Cela n’empêcha pas le chevalier de progresser, d’avaler inexorablement la distance qui les séparait. C’est quand Opaline réalisa qu’elle reculait face à lui qu’elle compris que c’était peine perdue. Son adversaire paraissait aussi invincible qu’il le prétendait ; quand bien même elle le blesserait, le terrasserait, le mettrait à terre, il se redressait toujours un peu plus abîmé, mais aussi plus assuré qu’auparavant.

« Gruik ! » s’écria Roger.

Opaline leva le regard vers lui ; le porcelet pointait la lame incandescente du groin.

Alors, le déclic se fit dans son esprit.

« Bien vu, Roger ! » lança-t-elle.

Elle pointa le grappin et fit feu ; les crocs de métal tranchèrent les airs et se refermèrent sur la garde de l’épée. D’une pression sur la gâchette, Opaline arracha la lame du sol ; le métal rougeoyant vola dans sa direction avec une fureur sans équivoque.

Opaline agrippa la poignée du grappin des deux mains, fit décrire un large cercle à l’arme et la renvoya de toutes ses forces vers le chevalier.

Elle fendit la distance un sifflement rageur et plongea jusqu’à la garde à travers le plastron de métal. Était-ce parce que le corps du chevalier était déjà endommagé au-delà des limites de ce qu’un humain peut supporter ; dans tous les cas, il parut à peine ressentir l’impact. Opaline fulmina : sa tolérance à la souffrance et aux blessures n’avait-elle donc pas de fin ?

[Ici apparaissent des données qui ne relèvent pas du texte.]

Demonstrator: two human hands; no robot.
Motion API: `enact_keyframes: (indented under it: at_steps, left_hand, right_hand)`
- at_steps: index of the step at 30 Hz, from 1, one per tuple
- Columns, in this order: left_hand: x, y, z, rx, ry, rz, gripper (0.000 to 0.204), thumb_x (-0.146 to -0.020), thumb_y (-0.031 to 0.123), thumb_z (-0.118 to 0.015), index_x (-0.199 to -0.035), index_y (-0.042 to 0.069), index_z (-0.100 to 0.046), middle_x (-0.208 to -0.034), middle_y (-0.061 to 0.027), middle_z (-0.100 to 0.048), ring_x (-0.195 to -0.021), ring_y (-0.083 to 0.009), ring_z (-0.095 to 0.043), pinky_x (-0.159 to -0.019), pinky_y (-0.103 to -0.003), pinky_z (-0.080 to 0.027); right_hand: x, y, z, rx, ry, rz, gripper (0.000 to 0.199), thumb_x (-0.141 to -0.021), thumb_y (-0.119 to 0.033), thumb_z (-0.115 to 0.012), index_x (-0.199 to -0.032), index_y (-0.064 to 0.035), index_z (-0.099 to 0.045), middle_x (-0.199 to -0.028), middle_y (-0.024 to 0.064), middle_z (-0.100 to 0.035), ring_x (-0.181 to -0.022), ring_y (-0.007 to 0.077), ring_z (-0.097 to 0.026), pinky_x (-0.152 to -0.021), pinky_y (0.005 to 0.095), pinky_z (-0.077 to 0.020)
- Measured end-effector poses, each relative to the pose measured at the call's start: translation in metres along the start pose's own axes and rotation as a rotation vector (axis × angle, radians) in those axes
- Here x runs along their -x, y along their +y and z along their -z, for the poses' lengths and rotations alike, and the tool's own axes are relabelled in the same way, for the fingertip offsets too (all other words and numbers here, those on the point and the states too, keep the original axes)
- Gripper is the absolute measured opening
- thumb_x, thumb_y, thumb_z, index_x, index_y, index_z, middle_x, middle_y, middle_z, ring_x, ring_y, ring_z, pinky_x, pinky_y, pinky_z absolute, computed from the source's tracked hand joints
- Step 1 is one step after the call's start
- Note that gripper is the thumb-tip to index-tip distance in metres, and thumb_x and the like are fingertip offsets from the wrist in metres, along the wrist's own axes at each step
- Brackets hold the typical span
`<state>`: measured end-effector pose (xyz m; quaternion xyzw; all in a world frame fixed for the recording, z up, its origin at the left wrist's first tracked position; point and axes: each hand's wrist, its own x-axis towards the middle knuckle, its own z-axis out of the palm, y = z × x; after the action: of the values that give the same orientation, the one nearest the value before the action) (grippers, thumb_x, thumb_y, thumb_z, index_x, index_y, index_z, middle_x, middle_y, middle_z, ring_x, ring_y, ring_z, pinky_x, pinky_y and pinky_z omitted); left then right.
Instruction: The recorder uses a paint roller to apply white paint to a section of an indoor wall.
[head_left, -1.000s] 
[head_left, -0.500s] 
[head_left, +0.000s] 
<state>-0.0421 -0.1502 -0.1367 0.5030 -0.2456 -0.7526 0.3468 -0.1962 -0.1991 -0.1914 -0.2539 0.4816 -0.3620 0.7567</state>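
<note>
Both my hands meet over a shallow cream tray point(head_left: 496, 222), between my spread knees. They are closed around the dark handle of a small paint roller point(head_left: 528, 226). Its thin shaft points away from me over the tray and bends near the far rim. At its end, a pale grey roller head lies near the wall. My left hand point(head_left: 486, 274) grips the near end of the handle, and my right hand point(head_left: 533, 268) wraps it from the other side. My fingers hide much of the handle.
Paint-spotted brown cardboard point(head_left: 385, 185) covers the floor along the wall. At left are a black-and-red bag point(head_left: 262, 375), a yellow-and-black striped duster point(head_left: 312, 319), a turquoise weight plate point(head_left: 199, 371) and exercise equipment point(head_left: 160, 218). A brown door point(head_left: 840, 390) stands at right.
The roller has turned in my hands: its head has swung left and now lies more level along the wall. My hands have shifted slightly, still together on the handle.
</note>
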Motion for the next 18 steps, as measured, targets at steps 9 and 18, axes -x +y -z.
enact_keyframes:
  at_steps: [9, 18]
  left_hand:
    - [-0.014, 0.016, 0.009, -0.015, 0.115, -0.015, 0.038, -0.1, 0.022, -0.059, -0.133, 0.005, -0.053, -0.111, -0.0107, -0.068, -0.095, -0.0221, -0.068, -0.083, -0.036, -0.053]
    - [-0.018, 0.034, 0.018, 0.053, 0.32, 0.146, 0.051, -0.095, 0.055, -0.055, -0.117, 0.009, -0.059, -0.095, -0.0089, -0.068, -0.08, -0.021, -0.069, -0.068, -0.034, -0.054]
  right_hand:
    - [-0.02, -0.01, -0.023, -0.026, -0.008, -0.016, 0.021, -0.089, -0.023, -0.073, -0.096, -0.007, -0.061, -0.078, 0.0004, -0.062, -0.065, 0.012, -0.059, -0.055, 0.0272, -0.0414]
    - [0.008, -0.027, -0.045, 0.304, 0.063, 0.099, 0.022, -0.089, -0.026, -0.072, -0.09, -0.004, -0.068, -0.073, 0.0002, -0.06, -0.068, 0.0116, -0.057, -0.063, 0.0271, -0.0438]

Le chevalier baissa un regard presqu’interloqué sur l’arme ; puis, tout d’un coup, flammes et lumière le relâchèrent. Il chuta dans la boue avec la lourdeur d’un tas de métal inutile. Couleur comme chaleur le quittèrent, ne laissant derrière eux qu’une silhouette grise, désarticulée et misérable.

Opaline rechargea son arbalète et lui cribla la nuque de carreaux. Lorsque le dernier d’entre eux acheva de se planter dans la maille avec un bruit sec, seulement alors elle se recula d’un air circonspect.

Le chevalier gisait toujours, plus immobile qu’une statue ; pourtant, elle avait la conviction qu’il se réveillerait d’un instant à l’autre, ivre d’une vengeance aussi ardente que les nouvelles flammes qui l’habiteraient. Elle l’attendit donc, le fouet dans une main et le grappin dans l’autre.

Elle attendit.

Elle attendit.

Elle attendit encore.

Mais le chevalier n’esquissa pas l’ombre d’un mouvement.